§ **Your assignment**
Copy each line below holding "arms".

§ **Data section**
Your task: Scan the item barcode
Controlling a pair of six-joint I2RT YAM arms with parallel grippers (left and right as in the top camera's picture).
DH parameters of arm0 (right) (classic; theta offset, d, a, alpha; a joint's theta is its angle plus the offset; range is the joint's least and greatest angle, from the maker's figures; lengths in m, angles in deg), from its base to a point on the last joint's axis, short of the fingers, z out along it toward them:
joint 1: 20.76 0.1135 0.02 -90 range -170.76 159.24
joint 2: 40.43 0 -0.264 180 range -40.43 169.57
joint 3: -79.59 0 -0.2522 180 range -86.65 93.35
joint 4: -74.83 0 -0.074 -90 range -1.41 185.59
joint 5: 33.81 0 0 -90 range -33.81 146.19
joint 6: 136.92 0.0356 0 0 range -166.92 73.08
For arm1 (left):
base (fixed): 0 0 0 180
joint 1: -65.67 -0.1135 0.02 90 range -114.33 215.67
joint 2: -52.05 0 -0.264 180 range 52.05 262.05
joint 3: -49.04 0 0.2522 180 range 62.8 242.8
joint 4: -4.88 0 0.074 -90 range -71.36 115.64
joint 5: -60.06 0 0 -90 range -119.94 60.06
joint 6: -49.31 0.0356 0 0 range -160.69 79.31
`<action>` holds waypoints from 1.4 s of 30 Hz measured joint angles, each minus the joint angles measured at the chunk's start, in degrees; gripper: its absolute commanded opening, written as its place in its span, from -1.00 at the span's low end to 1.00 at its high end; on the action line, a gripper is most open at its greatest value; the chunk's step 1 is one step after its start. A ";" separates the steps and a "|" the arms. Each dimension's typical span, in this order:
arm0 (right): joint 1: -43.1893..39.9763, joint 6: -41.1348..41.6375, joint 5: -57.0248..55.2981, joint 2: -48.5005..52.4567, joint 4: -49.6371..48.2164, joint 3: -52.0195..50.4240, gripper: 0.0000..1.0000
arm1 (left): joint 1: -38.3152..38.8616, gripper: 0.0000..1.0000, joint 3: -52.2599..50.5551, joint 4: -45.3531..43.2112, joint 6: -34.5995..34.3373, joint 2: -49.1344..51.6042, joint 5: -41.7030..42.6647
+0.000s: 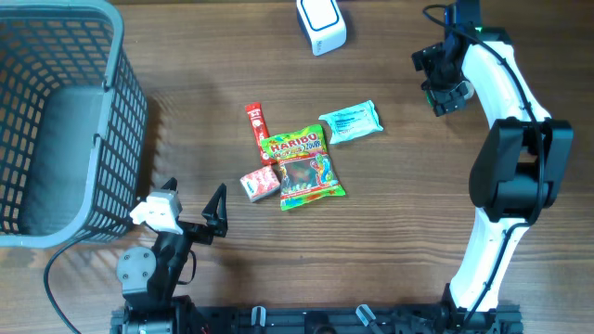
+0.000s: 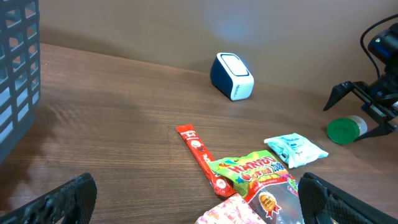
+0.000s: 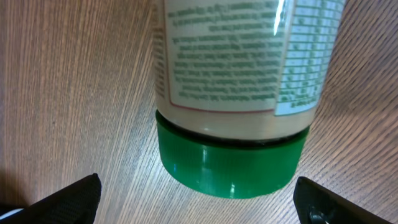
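While my left gripper (image 1: 193,197) sits wide open and empty at lower left, snack packets (image 1: 302,167) lie mid-frame. At upper right my right gripper (image 1: 438,79), fully spread and holding nothing, straddles the green-capped bottle (image 3: 233,62), presumably to carry it to the scanner (image 1: 321,23) at top centre.

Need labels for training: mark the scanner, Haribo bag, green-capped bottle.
scanner (image 1: 321,22), overhead view, top face.
Haribo bag (image 1: 304,169), overhead view, centre of pack.
green-capped bottle (image 3: 231,169), right wrist view, green cap.

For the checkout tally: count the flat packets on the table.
4: red stick, Haribo bag right of it, pink packet at the bag's lower left, pale blue packet upper right. More could hide in the basket.
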 measured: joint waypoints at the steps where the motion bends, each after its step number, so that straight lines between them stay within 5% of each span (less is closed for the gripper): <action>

§ **Exercise answer**
Controlling a pair of six-joint I2RT YAM arms with parallel grippers (left and right as in the top camera's picture).
`<action>` holds waypoints from 1.4 s of 30 Hz measured joint angles, each minus the joint angles measured at the chunk's start, in degrees; gripper: its absolute commanded opening, written as its place in its span, from -1.00 at the span's low end to 1.00 at its high end; on the action line, a gripper is most open at its greatest value; the chunk's step 1 is one step after its start. A ";" separates the steps and a "|" the arms. Each dimension's typical span, in this order:

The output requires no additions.